Fighting against excess profits by businesses was a popular rallying cry of the time, mainly because of its populist message: soak the rich. In a way, FDR was the first member of the broad Occupy Wall Street coalition.
End of Voluntarism
The father of the American labor union movement, Samuel Gompers, had opposed forcing workers into labor unions when he led the American Federation of Labor through 1924. “No lasting gain has ever come from compulsion,” he said.5 Furthermore, Gompers believed that man’s ownership of his own labor is a precious right: “The only difference between a free man and a slave is the right to sell or withhold his labor power. This precious right must be cherished and guarded against all invasions.”6 Gompers had articulated a very important principle of workers’ rights—everyone has the right to sell or refuse to sell his labor in the marketplace. If workers decide to sell their labor collectively, that is fine as long as it is their choice to do so and they are not forced into collective bargaining.
But FDR wasn’t concerned with preserving voluntarism in the labor movement. In 1935, Congress passed and FDR signed the National Labor Relations Act (NLRA). The chief Senate sponsor of the NLRA was New York Democrat Robert Wagner—which is why the law is still commonly referred to as the Wagner Act. Wagner was a member of Roosevelt’s “Brain Trust,” and a true believer in the “excess profits” line of reasoning. The Wagner Act gave labor unions extensive powers to unionize workers in American businesses. Those powers would be extended to allow unions to organize government workers around a quarter century later.
After the Wagner Act passed, workers could be forced to join a union and forced to pay union dues to get or keep their jobs. So, if you worked in a factory and a majority of workers decided to accept a union as their representative, you’d now be represented by the union, and you’d have to pay dues. Only later, in 1947, did the Labor-Management Relations Act (also known as the Taft-Hartley Act) allow individual states to pass right-to-work laws giving workers protection against being fired for not paying union dues, and there are now twenty-three right-to-work states with these laws on the books.
After passage of the Wagner Act, businesses had a much harder time resisting labor unions who came in to unionize their workforce. As historian Burton Folsom explains, “The Wagner Act certainly weighted the scales toward labor.”7 The Wagner Act requires employers to bargain collectively with unions. It also forbids employers from using certain “unfair labor practices” to prevent employees from unionizing. The Act also put into place a watchdog organization to make sure that businesses were abiding by the new restrictions: the National Labor Relations Board (NLRB).
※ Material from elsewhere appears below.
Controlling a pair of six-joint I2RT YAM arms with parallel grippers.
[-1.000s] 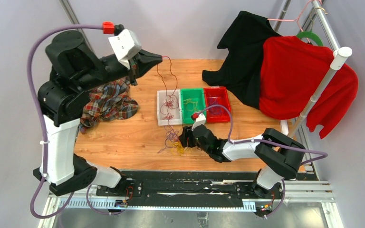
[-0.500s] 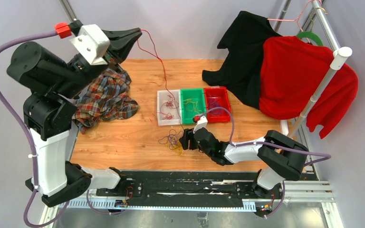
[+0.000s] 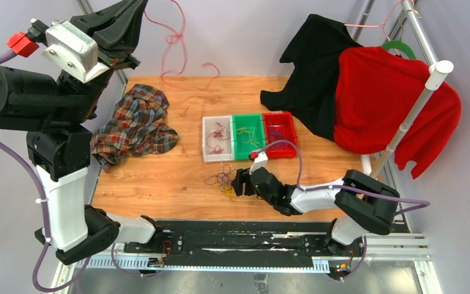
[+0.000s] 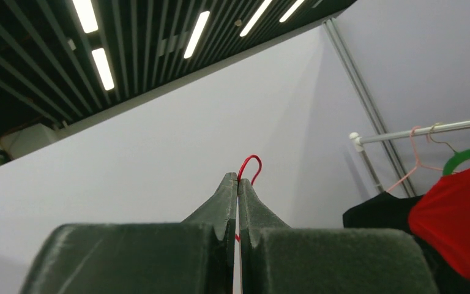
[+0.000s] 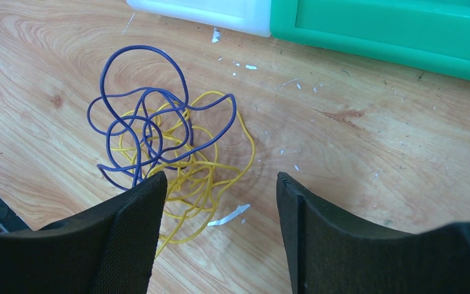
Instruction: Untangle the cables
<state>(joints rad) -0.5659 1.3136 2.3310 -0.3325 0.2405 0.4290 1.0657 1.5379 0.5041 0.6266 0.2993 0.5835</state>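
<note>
My left gripper is raised high at the back left, shut on a dark red cable that dangles in loose curls in the air above the table's far edge. In the left wrist view the red cable loops out past the closed gripper. A small tangle of purple and yellow cables lies on the wood in front of the bins. My right gripper sits low just right of it, open. Its wrist view shows the purple cable and the yellow cable ahead of the open gripper, yellow strands by the left finger.
Behind the tangle stand a white bin holding red cables, a green bin and a red bin. A plaid cloth lies at the left. Black and red garments hang on a rack at the right.
The left arm swung up and leftward, pulling the red cable away from the tangle and off the table. The right gripper opened wider beside the purple and yellow tangle.
</note>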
As you’d expect, the NLRB is usually used as a pro-union club against businesses. (In 2011, the NLRB brought suit against Boeing for opening a new factory in right-to-work South Carolina instead of expanding its operations in union-dominated Washington State, which NLRB dropped when Boeing reached an agreement with the union in its Washington plant to expand production there.)8
For nearly two years after the Wagner Act was adopted, it had relatively little impact because employees and businesses expected the law would be overturned by the U.S. Supreme Court as unconstitutional—as it should have been. In April 1937, the Court, under intense pressure from FDR, who threatened to pack the Court with additional justices to get the decision that he wanted,9 upheld the constitutionality of the Wagner Act in a 5–4 decision. Once approved by the Court, the Wagner Act accomplished what Wagner and FDR had intended it to do—increase unionization. Membership in labor unions soared—the United Auto Workers actually experienced a tenfold increase in membership in the year the case was decided.10
The other corollary was that within just a few months after the Supreme Court’s decision upholding the Wagner Act, business profits fell dramatically. After job growth of almost 7 million jobs over the previous five years, the economy turned downward again in 1937, and 1.9 million jobs were lost from the economy. Private sector employment didn’t reach its pre-Depression level until 1941, as industry mobilized for World War II.11
With the labor unions owing their prominence to FDR, an unshakable alliance was formed between unions and Democrats. FDR and other politicians had pushed for the Wagner Act based on their progressive worldview, of course—but their support also had something to do with their campaign coffers, which were increasingly full of labor union cash.12 As the unions prospered, so did their favored politicians.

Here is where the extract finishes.